A Justiça do Amazonas decidiu que o Salinas Exclusive Resort deve devolver 75% dos valores pagos por um comprador que pediu a rescisão do contrato de multipropriedade. O juiz destacou que reter integralmente sinal e parcelas é prática abusiva e aplicou a orientação do STJ de que, em casos de rescisão, só é permitida retenção parcial, entre 10% e 25%.
Com esse entendimento, o juiz Adonaid Abrantes, da 21ª Vara Cível do Tribunal de Justiça do Amazonas (TJAM), em Manaus, declarou rescindido o contrato de multipropriedade firmado entre o Salinas Exclusive Resort e o consumidor, mas rejeitou o pedido de indenização por danos morais.
O contrato havia sido assinado em 2018 para aquisição de uma cota de unidade residencial no valor de R$ 38,2 mil, além de comissão de corretagem de R$ 3,9 mil. O consumidor alegou ter desembolsado mais de R$ 40 mil em sinal e parcelas, além de ter sido surpreendido por cobranças adicionais não informadas no momento da venda.
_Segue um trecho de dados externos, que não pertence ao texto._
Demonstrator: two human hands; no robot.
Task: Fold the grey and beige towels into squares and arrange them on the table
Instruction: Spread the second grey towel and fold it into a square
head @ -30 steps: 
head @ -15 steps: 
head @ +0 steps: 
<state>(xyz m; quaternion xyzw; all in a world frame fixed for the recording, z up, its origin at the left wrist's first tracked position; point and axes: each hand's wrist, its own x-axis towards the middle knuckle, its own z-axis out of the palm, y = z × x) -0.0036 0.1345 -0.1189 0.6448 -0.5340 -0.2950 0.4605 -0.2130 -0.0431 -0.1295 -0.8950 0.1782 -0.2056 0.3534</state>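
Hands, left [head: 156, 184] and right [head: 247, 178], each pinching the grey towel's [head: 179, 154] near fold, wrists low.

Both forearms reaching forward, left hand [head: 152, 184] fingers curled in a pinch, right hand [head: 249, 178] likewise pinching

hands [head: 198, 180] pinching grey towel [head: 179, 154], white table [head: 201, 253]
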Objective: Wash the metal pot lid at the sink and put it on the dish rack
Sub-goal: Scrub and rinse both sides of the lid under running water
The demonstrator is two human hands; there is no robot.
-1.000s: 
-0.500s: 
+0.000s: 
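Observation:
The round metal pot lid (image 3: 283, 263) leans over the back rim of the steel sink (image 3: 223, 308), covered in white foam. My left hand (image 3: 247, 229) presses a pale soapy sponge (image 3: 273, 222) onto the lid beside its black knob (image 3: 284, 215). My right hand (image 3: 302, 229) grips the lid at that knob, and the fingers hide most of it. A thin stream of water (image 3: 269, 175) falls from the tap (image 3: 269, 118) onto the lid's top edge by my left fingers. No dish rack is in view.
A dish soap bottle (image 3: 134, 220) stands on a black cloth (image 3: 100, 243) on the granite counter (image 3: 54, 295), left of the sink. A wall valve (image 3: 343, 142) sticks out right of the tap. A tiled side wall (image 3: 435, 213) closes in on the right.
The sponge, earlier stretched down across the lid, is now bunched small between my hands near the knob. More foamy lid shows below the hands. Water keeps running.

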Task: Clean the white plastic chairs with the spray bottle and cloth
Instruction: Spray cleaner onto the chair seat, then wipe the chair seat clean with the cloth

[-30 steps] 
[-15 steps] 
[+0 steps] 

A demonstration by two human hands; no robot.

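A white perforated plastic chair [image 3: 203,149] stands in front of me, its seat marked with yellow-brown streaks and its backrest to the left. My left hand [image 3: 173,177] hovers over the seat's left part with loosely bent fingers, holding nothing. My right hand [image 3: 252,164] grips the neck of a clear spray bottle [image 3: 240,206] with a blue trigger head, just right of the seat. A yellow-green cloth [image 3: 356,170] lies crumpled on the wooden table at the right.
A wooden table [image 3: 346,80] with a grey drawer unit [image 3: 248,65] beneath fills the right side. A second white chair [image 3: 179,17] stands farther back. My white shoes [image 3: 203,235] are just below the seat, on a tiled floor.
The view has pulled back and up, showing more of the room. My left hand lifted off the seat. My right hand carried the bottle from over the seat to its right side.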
Em contrapartida, as empresas sustentaram a prescrição da corretagem, a ilegitimidade da GAV Resorts, a validade da cláusula de foro contratual e a possibilidade de reter integralmente os valores pagos em caso de desistência.
Ao proferir a sentença, Adonaid rejeitou parte dessas teses, reconhecendo a legitimidade da GAV Resorts e afastando a cláusula de foro por prejudicar o consumidor. A decisão, amparada em sólida fundamentação jurídica, esclareceu a natureza das arras e pontuou que “não se trata de mero sinal ou arras e sim princípio de pagamento do acordo entabulado”, ou seja, arras confirmatórias, que representam início do pagamento do contrato e não podem ser retidas integralmente.
Abrantes ressaltou que apenas as arras penitenciais, quando expressamente previstas em contrato, têm natureza de multa por arrependimento, mas mesmo essas devem ser interpretadas à luz do Código de Defesa do Consumidor.
Nesse aspecto, ainda que houvesse previsão de arras penitenciais, observou o juiz, a regra do Código Civil que autoriza a perda integral não poderia se sobrepor ao Código de Defesa do Consumidor. Pelo princípio da “lei especial prevalece sobre a geral” (lex specialis), o CDC tem aplicação prioritária e o artigo 51 da norma considera nulas cláusulas que imponham ao consumidor desvantagem exagerada, como a perda de todo o valor já pago.
Amparado em precedentes do Superior Tribunal de Justiça (STJ), o magistrado reforçou que “as arras confirmatórias não se confundem com a prefixação de perdas e danos (…), razão pela qual não podem ser objeto de retenção na resolução contratual por inadimplemento do comprador”.
Seguindo essa orientação, fixou a devolução de 75% ao consumidor, em linha com o entendimento consolidado do STJ de que, em casos de rescisão contratual por iniciativa do comprador, deve haver restituição da maior parte dos valores pagos, admitindo-se apenas uma retenção moderada entre 10% e 25%.
Quanto ao pedido de indenização por danos morais, o juiz afastou a pretensão, ao afirmar que “não se verifica hipótese indenizável… não houve evidência de ofensa a qualquer valor fundamental de status constitucional, concluindo-se pela inexistência de dano moral”. A decisão reconheceu ainda a prescrição trienal da comissão de corretagem, impedindo a devolução dessa quantia específica.
No tocante às custas, o magistrado aplicou sucumbência recíproca, determinando que cada parte arque com 50% das despesas processuais, além de fixar honorários de R$ 2 mil em favor do advogado do autor e de 20% sobre o valor pleiteado a título de danos morais em favor da ré, com cobrança suspensa em razão da gratuidade de justiça.
Dessa forma, o juiz declarou abusiva a retenção integral de valores pagos em multipropriedade e confirmou que apenas uma retenção parcial, moderada e proporcional é juridicamente admitida, reforçando a aplicação do Código de Defesa do Consumidor e da jurisprudência do STJ.
O consumidor foi representado pelo advogado Lucas Figueiredo.